The ubiquitous French baguette was inscribed as Intangible Cultural Heritage this week, and our reaction must be: Why did it take so long? It has been nearly 30 years since UNESCO adopted the Intangible Cultural Heritage convention and started cataloging music, dance, costume, food, crafts and other elements of cultural heritage from across the globe. One would think the baguette would be high on the list but at least it takes it rightful place next to couscous, Turkish coffee and Belgian beer. Oh! And slivovitz, the plum brandy often central to Passover, just got listed as well.

Did someone say beer?

For the second Fall in a row, I have been teaching a Zoom course to UTSA Architecture students on World Heritage Management. I have had the good fortune to have some great guest speakers – Dr. Paul Ringenbach, who wrote the World Heritage nomination for the San Antonio Missions, Christine Jacobs, Superintendent of the San Antonio Missions National Historical Park, and Nada Hosking, my former colleague and Executive Director of the Global Heritage Fund.

World Heritage Old City of Lijiang – kind of a problem child.

It has been fun to teach again after a decade-long break, and I am impressed by how well the Zoom interface works. Of course, it began due to COVID but it continued because now I can teach from anywhere. I taught a course at UIC in Chicago in the Spring, and I taught two of my UTSA courses this Fall while I was on my Fulbright Specialist trip to Bogotá.

It helps to have World Heritage in your backyard.

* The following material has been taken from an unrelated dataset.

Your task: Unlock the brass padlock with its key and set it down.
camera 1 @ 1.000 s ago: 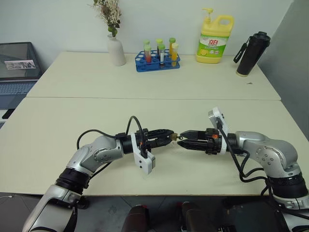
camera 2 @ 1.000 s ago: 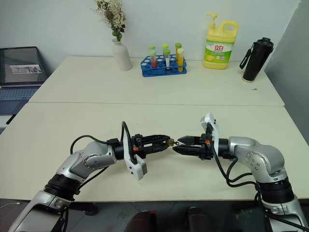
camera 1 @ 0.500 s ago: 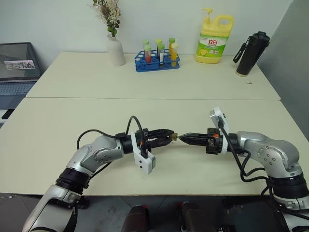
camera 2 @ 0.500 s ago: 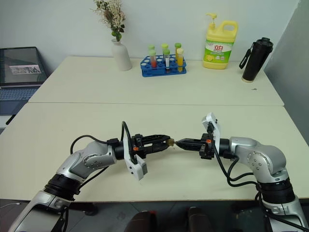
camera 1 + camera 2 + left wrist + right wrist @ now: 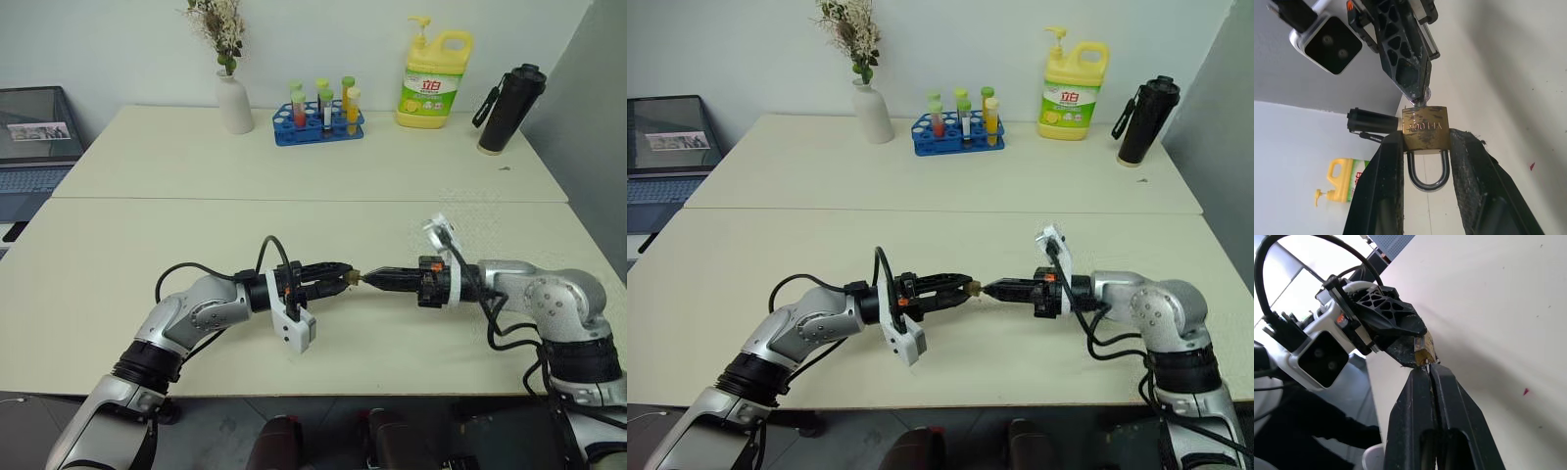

It also allows me to relive many sites I visited and worked at around the world, collecting and reflecting on how heritage conservation happens and what it means for a community’s growth and health. We focus mostly on the cultural World Heritage sites, although several students have done papers on the Natural World Heritage Sites and we did cover Intangible Cultural Heritage as well.

Like indigo dying in Guizhou

I am impressed with how attentive the students have been and how effective the medium actually is for a class like mine which is essentially a lecture class with a lot of powerpoints – the students presented their own powerpoints on three occasions. I try to keep it interesting and connected with some basic themes, like my bottom line: Heritage conservation is a process that a community used to determine what elements of its past it wants in its future. And how.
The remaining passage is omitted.